I observed that jobs which are normally scheduled at midnight (but could not be executed because the server went into energy saving mode) get executed after the server comes out of energy saving mode. This leads to unexpected execution times.
Is there a way to tell Quartz to not execute jobs after they are too far behind their target time?
Yes. You just need to tell Quartz what to do about job misfires:
Another important property of a Trigger is its “misfire instruction”. A misfire occurs if a persistent trigger “misses” its firing time because of the scheduler being shutdown, or because there are no available threads in Quartz’s thread pool for executing the job. The different trigger types have different misfire instructions available to them. By default they use a ‘smart policy’ instruction - which has dynamic behavior based on trigger type and configuration. When the scheduler starts, it searches for any persistent triggers that have misfired, and it then updates each of them based on their individually configured misfire instructions. When you start using Quartz in your own projects, you should make yourself familiar with the misfire instructions that are defined on the given trigger types, and explained in their JavaDoc.

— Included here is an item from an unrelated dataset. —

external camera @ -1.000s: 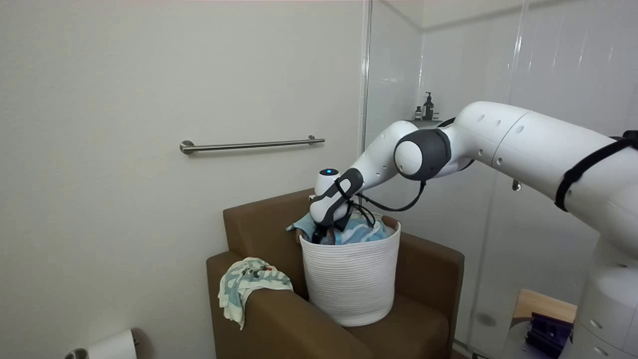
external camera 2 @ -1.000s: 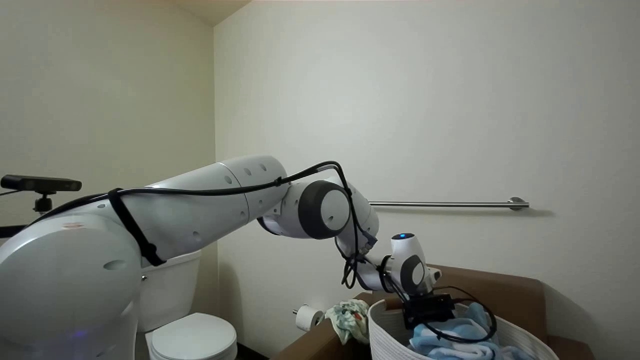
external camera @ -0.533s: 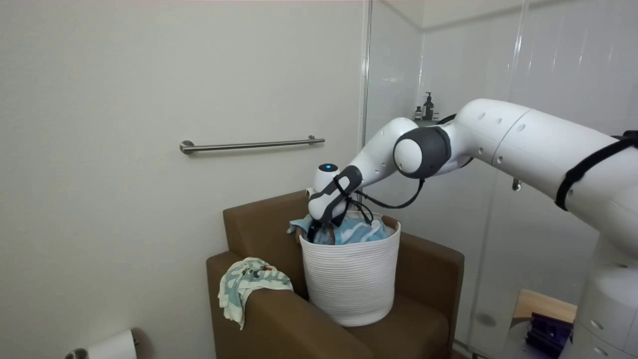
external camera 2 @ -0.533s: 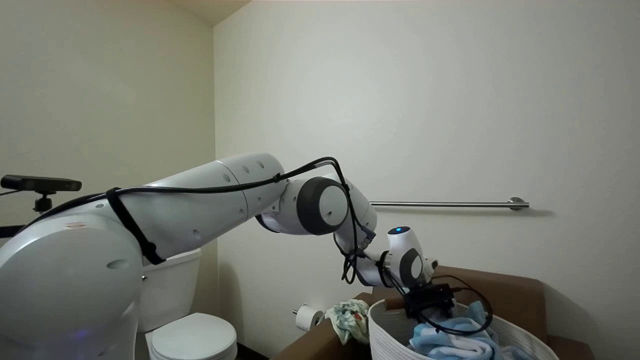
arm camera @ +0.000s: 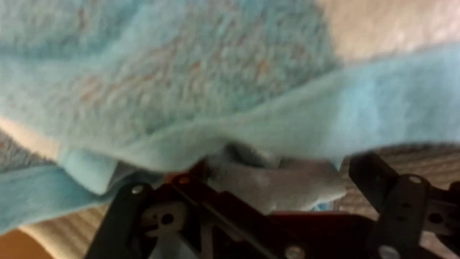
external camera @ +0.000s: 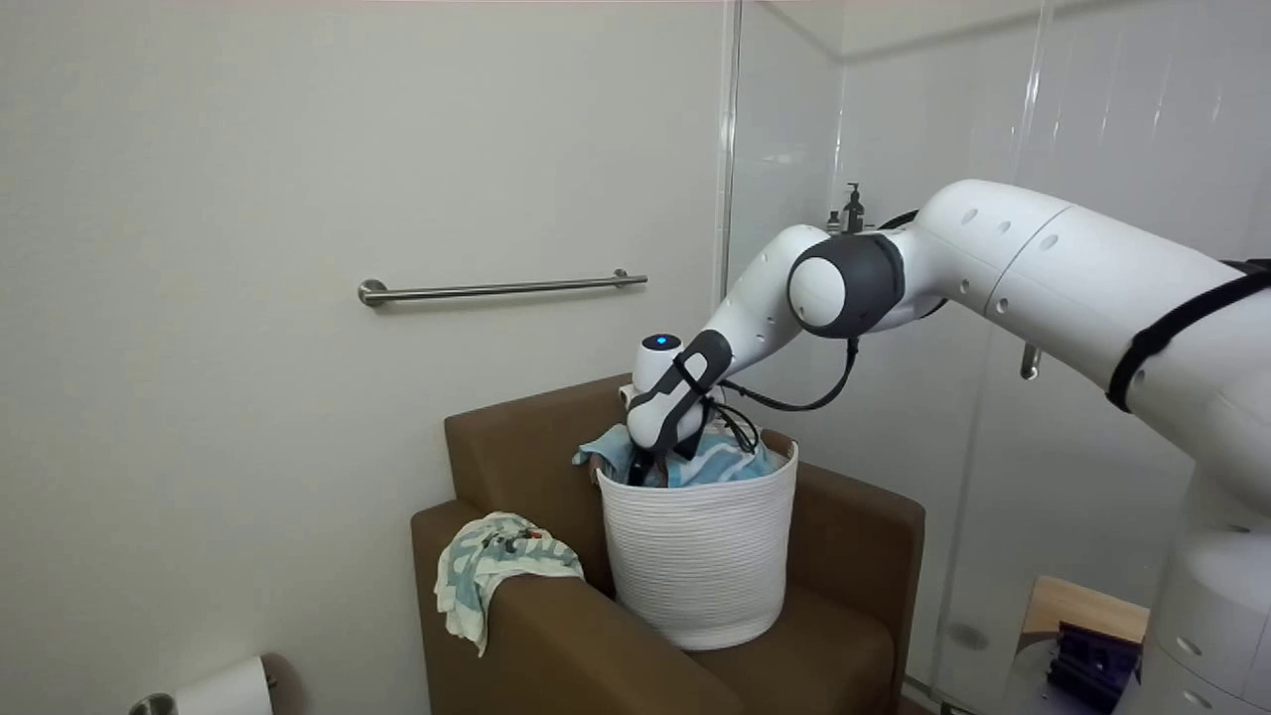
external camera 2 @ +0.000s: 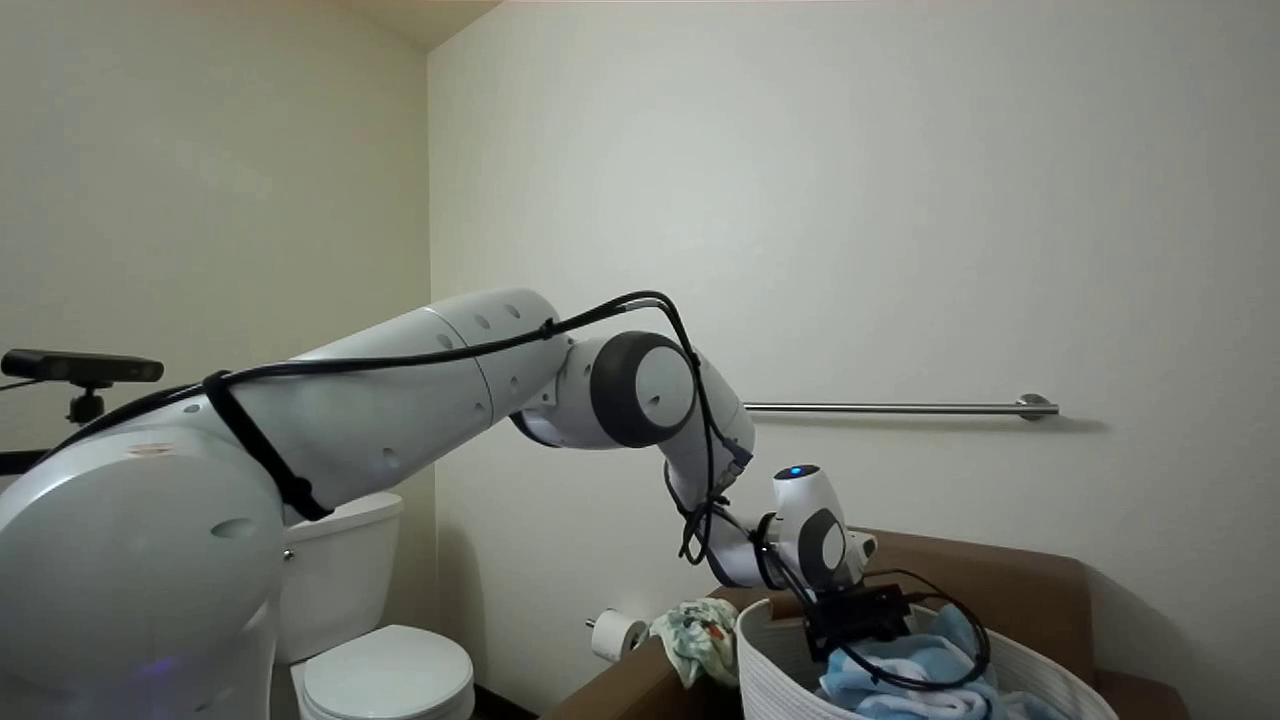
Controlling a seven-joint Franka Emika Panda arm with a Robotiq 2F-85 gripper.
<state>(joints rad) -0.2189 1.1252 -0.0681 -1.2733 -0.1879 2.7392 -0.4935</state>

The specific misfire instruction depends on the Trigger type you're using. For a daily job It could be something like this:
trigger = newTrigger()
.withIdentity("trigger1", "group1")
.withSchedule(dailyAtHourAndMinute(0,0)
.withMisfireHandlingInstructionDoNothing()) // set misfire instruction
.build();
But again, it depends on the type of trigger. Just use your IDE to see what withMisfire*() methods are available, and use either withMisfireHandlingInstructionDoNothing or withMisfireHandlingInstructionNextWithRemainingCount (both will ignore the missed execution and wait for the next scheduled one).
When I had to learn about the different types of misfire instructions, besides Quartz's tutorials and API documentation, I used this blog entry.
Related
I have a situation that specific quartz job must execute only once at specific time of day.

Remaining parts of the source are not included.